1

We have Java application using Spring 3.2.5 and running on Tomcat 7.

For some unknown reason for last couple of days it started after period of correct behavior to use 100% of single core (This is machine with 2 CPU 8 cores each), and than for a couple of moments its overall CPU usage is high but spread across Cores.

We started to investigate it from GC point - no luck there, trying much more/less memory, different GC type and configuration does not help.

When it is using 100% of single core we managed to dumt threads with jstack, there were a lot of such threads:

Thread 11260: (state = BLOCKED)
 - sun.nio.ch.EPollArrayWrapper.epollWait(long, int, long, int) @bci=0 (Compiled frame; information may be imprecise)

Thread 11375: (state = BLOCKED)
 - sun.nio.ch.EPollArrayWrapper.epollWait(long, int, long, int) @bci=0 (Compiled frame; information may be imprecise)
 - sun.nio.ch.EPollArrayWrapper.poll(long) @bci=18, line=269 (Compiled frame)

Thread 11421: (state = BLOCKED)
 - com.mysql.jdbc.Field.getStringFromBytes(int, int) @bci=144, line=719 (Compiled frame)

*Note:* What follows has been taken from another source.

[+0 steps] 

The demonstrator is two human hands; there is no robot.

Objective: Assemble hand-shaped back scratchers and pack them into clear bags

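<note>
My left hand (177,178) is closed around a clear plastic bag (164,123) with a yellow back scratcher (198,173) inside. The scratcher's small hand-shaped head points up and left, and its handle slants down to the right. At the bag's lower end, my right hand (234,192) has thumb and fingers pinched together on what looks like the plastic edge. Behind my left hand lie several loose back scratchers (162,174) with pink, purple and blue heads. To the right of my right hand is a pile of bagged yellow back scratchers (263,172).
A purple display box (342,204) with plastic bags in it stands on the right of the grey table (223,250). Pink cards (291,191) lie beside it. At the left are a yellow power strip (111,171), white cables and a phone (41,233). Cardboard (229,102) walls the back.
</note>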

We started to investigate network traffic - but this seams not to be a case.

What else we could investigate? What can lead to such strange usage of CPU - while it is consuming all of single core, application is not responding.

There is not thread in RUNNING state, but there are many of:

Thread 12947: (state = IN_NATIVE)
 - java.net.PlainSocketImpl.$$YJP$$socketAccept(java.net.SocketImpl) @bci=0 (Interpreted frame)
 - java.net.PlainSocketImpl.socketAccept(java.net.SocketImpl) @bci=8 (Interpreted frame)
 - java.net.AbstractPlainSocketImpl.accept(java.net.SocketImpl) @bci=13, line=398 (Interpreted frame)
 - java.net.ServerSocket.implAccept(java.net.Socket) @bci=111, line=530 (Interpreted frame)
 - java.net.ServerSocket.accept() @bci=119, line=498 (Interpreted frame)
 - org.apache.catalina.core.StandardServer.await() @bci=269, line=453 (Interpreted frame)
 - org.apache.catalina.startup.Catalina.await() @bci=10, line=777 (Interpreted frame)
 - org.apache.catalina.startup.Catalina.start() @bci=272, line=723 (Interpreted frame)
 - sun.reflect.NativeMethodAccessorImpl.invoke0(java.lang.reflect.Method, java.lang.Object, java.lang.Object[]) @bci=0 (Interpreted frame)
 - sun.reflect.NativeMethodAccessorImpl.invoke(java.lang.Object, java.lang.Object[]) @bci=118, line=57 (Interpreted frame)
 - sun.reflect.DelegatingMethodAccessorImpl.invoke(java.lang.Object, java.lang.Object[]) @bci=12, line=43 (Interpreted frame)
 - java.lang.reflect.Method.invoke(java.lang.Object, java.lang.Object[]) @bci=63, line=606 (Interpreted frame)
 - org.apache.catalina.startup.Bootstrap.start() @bci=43, line=321 (Interpreted frame)
 - org.apache.catalina.startup.Bootstrap.main(java.lang.String[]) @bci=187, line=455 (Interpreted frame)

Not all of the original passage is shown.